En el párrafo anterior se hacen los trazados exactamente de la “doble cara”, del tartufo auténtico, del hipócrita y politiquero, sablista, que imbuido de cinismo rebosante del alma enferma se dedica a presentar diferentes facetas de su personalidad de acuerdo con las circunstancias, esto es, no hay transparencia, autenticidad, moralidad; es un engaño permanente que genera una gran desconfianza en los presuntos dirigentes, peor aún, en la indispensable actividad política, a la cual se considera el basurero de la verdadera antipolítica, puesto que todo el funcionamiento del sistema político arroja malestar nacional, no es prosperidad ni libertad, como corresponde al ejercicio de la noble política; el desgobierno “socialista” es, con las muletas de MUD, la antipolítica, lo contrario del legado de la política que hace siglos predicó y ejerció Pericles en la antigua Grecia de la que hizo una potencia militar, cultural y económica.

¿Cómo no puede entonces extrañarse el país de la crisis que sufre? Lo imperante en los mandos políticos es esa “doble cara”, que denuncia Zambrano, los que en público presentan una y en privado otra; los que “lucen mansos” en ciertos encuentros y agresivos en público para el “consumo de la galería” Es decir, la política innoble, antipolítica, es ejercida en esta Venezuela empobrecida, en gran parte, por la peor calaña, especie, de naturaleza humana, por pícaros atraídos por el tesoro público; es “gamelote” político, como lo demuestra la incultura y forma como se comportan y hablan muchos diputados, con sus excepciones.

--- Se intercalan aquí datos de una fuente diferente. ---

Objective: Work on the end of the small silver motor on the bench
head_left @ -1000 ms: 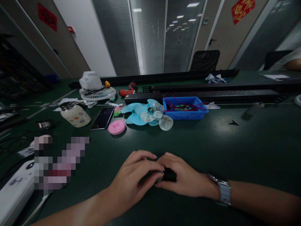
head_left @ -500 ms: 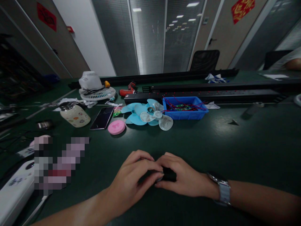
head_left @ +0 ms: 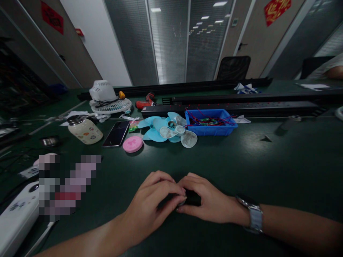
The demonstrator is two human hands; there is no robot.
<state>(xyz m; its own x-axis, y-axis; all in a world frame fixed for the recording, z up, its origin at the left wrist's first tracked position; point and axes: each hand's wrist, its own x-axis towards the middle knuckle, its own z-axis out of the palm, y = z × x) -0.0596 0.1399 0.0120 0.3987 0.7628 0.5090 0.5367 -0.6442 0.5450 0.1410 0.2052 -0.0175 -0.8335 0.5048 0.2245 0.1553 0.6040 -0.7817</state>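
Observation:
Both of my hands rest together on the dark green table [head_left: 268,167] near its front edge. My left hand [head_left: 154,203] and my right hand [head_left: 209,203] close around a small dark object [head_left: 191,199] between them; most of it is hidden by my fingers, with a small silvery part showing at my left fingertips. A metal watch [head_left: 254,216] sits on my right wrist.
Behind my hands lie light blue fan blades [head_left: 167,130], a blue tray [head_left: 211,123] of wired parts, a pink round disc [head_left: 132,144], a phone [head_left: 117,134], a pale bottle [head_left: 85,130], a white fan grille [head_left: 109,101] and a red tool [head_left: 144,102]. A white device [head_left: 16,217] lies at the left edge.

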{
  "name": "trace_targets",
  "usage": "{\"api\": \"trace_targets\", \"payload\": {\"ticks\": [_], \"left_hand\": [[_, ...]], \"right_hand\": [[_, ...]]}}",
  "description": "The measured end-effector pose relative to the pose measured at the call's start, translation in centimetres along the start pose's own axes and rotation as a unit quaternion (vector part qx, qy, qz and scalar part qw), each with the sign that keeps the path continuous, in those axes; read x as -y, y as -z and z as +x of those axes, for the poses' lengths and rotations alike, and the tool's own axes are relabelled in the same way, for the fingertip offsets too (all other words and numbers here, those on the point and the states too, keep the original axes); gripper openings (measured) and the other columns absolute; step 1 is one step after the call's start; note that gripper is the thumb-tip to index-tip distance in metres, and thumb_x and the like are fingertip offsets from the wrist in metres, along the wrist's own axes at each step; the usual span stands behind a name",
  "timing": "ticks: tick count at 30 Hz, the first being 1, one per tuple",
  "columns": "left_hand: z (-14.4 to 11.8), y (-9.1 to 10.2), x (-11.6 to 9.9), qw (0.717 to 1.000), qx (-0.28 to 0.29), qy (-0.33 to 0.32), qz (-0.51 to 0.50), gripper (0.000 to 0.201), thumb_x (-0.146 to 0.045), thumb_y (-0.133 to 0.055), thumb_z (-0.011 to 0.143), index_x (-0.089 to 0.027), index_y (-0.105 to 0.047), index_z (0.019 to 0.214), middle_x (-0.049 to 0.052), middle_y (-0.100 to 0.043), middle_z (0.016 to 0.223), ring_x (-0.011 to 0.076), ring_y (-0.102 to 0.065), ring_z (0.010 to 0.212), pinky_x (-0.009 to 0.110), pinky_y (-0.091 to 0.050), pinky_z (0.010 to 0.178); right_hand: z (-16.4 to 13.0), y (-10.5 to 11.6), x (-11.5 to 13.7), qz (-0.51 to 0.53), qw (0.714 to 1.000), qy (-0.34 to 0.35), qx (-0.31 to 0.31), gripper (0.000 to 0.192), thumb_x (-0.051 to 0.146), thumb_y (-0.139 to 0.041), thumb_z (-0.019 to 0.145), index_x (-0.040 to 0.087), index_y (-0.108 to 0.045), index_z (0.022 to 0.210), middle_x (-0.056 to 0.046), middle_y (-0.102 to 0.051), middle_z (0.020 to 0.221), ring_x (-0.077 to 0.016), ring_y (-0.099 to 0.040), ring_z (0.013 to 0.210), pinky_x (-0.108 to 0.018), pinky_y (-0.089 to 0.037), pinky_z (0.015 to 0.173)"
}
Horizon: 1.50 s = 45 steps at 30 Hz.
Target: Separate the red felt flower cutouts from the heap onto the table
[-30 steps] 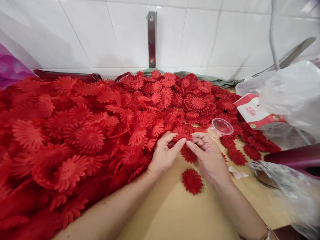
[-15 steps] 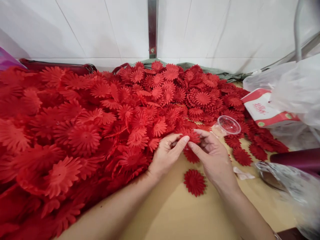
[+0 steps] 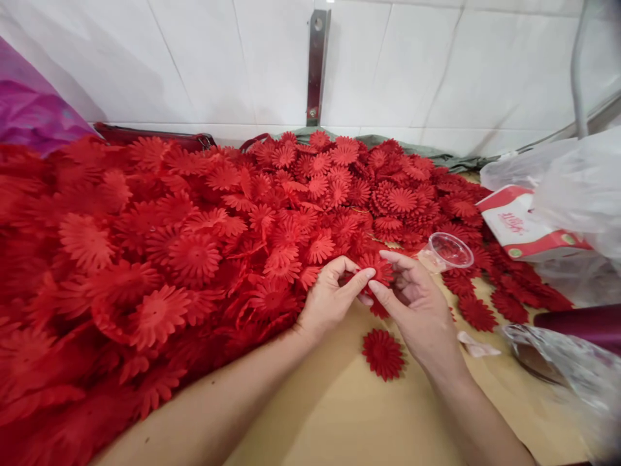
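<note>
We see both bare forearms reach in from the lower corners and meet near the middle, above the counter (image 3: 310, 408). The left hand (image 3: 326, 301) is bent, with its thumb laid across the held flower (image 3: 377, 266); its fingers are pinching this red piece. The right hand (image 3: 424, 317) comes from the other side, its thumb directed to the left thumb and its index finger stretched along the far edge. We cannot tell whether the right fingers also grasp the flower, which lies between the 2 hands, at the fingertips.

Nearer to us, 1 loose flower (image 3: 383, 354) rests flat on the counter, and the large pile (image 3: 195, 259) spreads to the left and behind.

Compared with 0.5 s before, the loose flower keeps its place, the right thumb and index finger stand slightly wider, and the top of the metal bracket (image 3: 316, 71) is visible again.
</note>
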<state>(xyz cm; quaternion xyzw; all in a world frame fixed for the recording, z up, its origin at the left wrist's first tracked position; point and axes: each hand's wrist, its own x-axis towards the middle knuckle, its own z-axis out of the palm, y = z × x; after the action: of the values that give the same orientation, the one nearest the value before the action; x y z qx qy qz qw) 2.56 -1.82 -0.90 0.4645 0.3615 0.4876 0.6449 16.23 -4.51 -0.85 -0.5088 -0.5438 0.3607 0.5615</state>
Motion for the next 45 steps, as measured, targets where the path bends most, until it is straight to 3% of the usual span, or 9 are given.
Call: {"api": "trace_targets", "payload": {"ticks": [5,10,14,20,24,30,36,41,45], "left_hand": [[0.1,0.7,-0.3,1.0,-0.018,-0.002,-0.006,0.05,-0.06,-0.076,0.075,-0.019,-0.047,0.071,-0.007,-0.059,0.056,0.0089,-0.059,0.047,0.02,-0.043,0.05],[0.8,3.2,-1.3,1.0,0.006,0.005,0.014,0.056,-0.066,-0.081,0.064,-0.017,-0.057,0.075,-0.005,-0.062,0.06,0.0088,-0.059,0.052,0.021,-0.046,0.055],[0.7,4.8,-1.9,0.999,0.028,0.008,0.032,0.052,-0.062,-0.082,0.067,-0.015,-0.063,0.076,0.0,-0.068,0.062,0.0102,-0.061,0.056,0.021,-0.047,0.059],[0.2,4.9,-2.0,0.999,0.017,0.025,0.019,0.05,-0.062,-0.08,0.07,-0.016,-0.06,0.072,0.001,-0.068,0.06,0.0123,-0.063,0.053,0.023,-0.049,0.058],[0.4,4.9,-2.2,0.999,0.031,0.009,0.012,0.048,-0.06,-0.077,0.075,-0.016,-0.06,0.066,-0.001,-0.064,0.055,0.0096,-0.058,0.049,0.022,-0.049,0.057],[0.5,5.1,-2.3,0.998,0.043,0.044,-0.02,0.046,-0.057,-0.079,0.074,-0.017,-0.058,0.068,-0.001,-0.064,0.058,0.0112,-0.059,0.053,0.025,-0.05,0.059],[0.6,5.2,-1.9,0.999,0.033,0.018,-0.002,0.044,-0.055,-0.079,0.075,-0.016,-0.058,0.072,-0.004,-0.058,0.065,0.0077,-0.048,0.059,0.022,-0.041,0.062],[0.6,5.0,-2.0,1.0,0.002,-0.002,0.021,0.05,-0.06,-0.08,0.07,-0.017,-0.053,0.069,-0.006,-0.046,0.064,0.007,-0.038,0.06,0.021,-0.036,0.061],[0.1,4.7,-2.1,0.998,0.0,0.018,0.055,0.038,-0.049,-0.076,0.075,-0.018,-0.054,0.079,-0.006,-0.049,0.067,0.0078,-0.042,0.061,0.021,-0.037,0.061]], "right_hand": [[-0.3,-0.2,-0.1,-0.045,0.998,0.031,0.022,0.055,0.034,-0.073,0.085,0.032,-0.054,0.137,-0.006,-0.062,0.122,-0.0191,-0.064,0.103,-0.041,-0.055,0.097],[0.6,-0.6,1.8,-0.14,0.984,0.092,0.054,0.044,0.036,-0.07,0.088,0.029,-0.062,0.13,-0.009,-0.062,0.123,-0.0217,-0.063,0.102,-0.043,-0.055,0.093],[2.3,-1.8,3.1,-0.155,0.977,0.121,0.078,0.038,0.037,-0.068,0.089,0.029,-0.064,0.126,-0.008,-0.062,0.121,-0.0215,-0.064,0.099,-0.041,-0.056,0.09],[2.9,-3.1,1.7,-0.146,0.97,0.189,0.043,0.026,0.03,-0.062,0.094,0.03,-0.067,0.119,-0.008,-0.063,0.12,-0.0244,-0.062,0.112,-0.047,-0.051,0.105],[2.6,-2.6,1.1,-0.157,0.965,0.198,0.067,0.028,0.03,-0.067,0.091,0.032,-0.068,0.12,-0.008,-0.065,0.124,-0.0257,-0.06,0.123,-0.048,-0.048,0.109],[2.5,-2.5,1.1,-0.1,0.982,0.109,0.118,0.012,0.031,-0.067,0.093,0.03,-0.074,0.102,-0.005,-0.069,0.115,-0.0219,-0.065,0.112,-0.04,-0.052,0.103],[3.2,-2.3,-0.2,0.043,0.997,-0.007,0.056,0.011,0.037,-0.069,0.091,0.028,-0.073,0.095,-0.003,-0.072,0.11,-0.0199,-0.066,0.108,-0.039,-0.052,0.102],[4.2,-2.2,-0.2,0.211,0.975,-0.064,-0.024,0.014,0.037,-0.076,0.086,0.027,-0.071,0.094,0.001,-0.073,0.094,-0.0166,-0.07,0.089,-0.034,-0.057,0.09],[4.7,-1.9,0.1,0.302,0.945,-0.127,-0.015,0.021,0.045,-0.074,0.086,0.026,-0.072,0.095,0.001,-0.076,0.095,-0.0139,-0.071,0.082,-0.03,-0.058,0.084]]}}
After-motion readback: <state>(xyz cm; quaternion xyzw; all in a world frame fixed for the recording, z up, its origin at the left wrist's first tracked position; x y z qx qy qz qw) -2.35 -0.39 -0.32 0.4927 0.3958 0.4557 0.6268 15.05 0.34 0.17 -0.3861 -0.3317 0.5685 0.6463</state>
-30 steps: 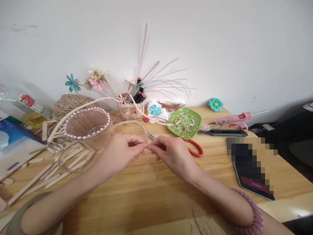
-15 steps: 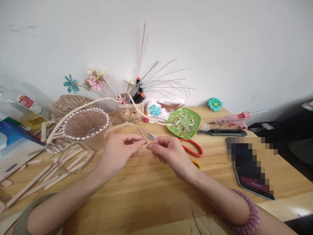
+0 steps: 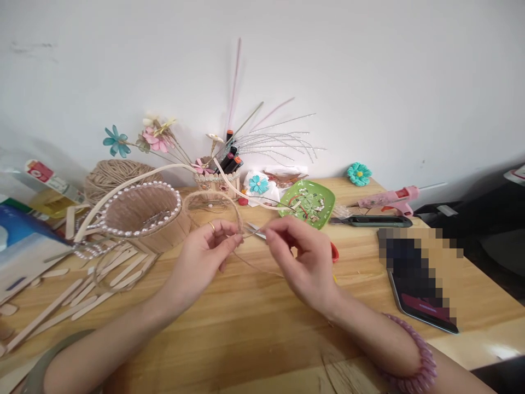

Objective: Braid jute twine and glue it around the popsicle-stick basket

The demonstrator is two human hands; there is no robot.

Por eso la obra de Molière siempre es actual: por haber descrito psicológicamente al Tartufo universal que ahora Zambrano, asqueado y como víctima, plasma localmente con su acertada observación del sucio juego antipolítico nacional. ¿Creen ustedes, amigos lectores, que de ahí saldrá la recuperación del país con partidos plagados de bribones? En fin de cuentas, como he reiterado, es imprescindible una alternativa política que presente la otra cara sana de dirigentes que lleven en sí la verdad interna, y, tal vez, comenzaremos a progresar para reconstruir la nación que deseamos en libertad, justicia y bienestar.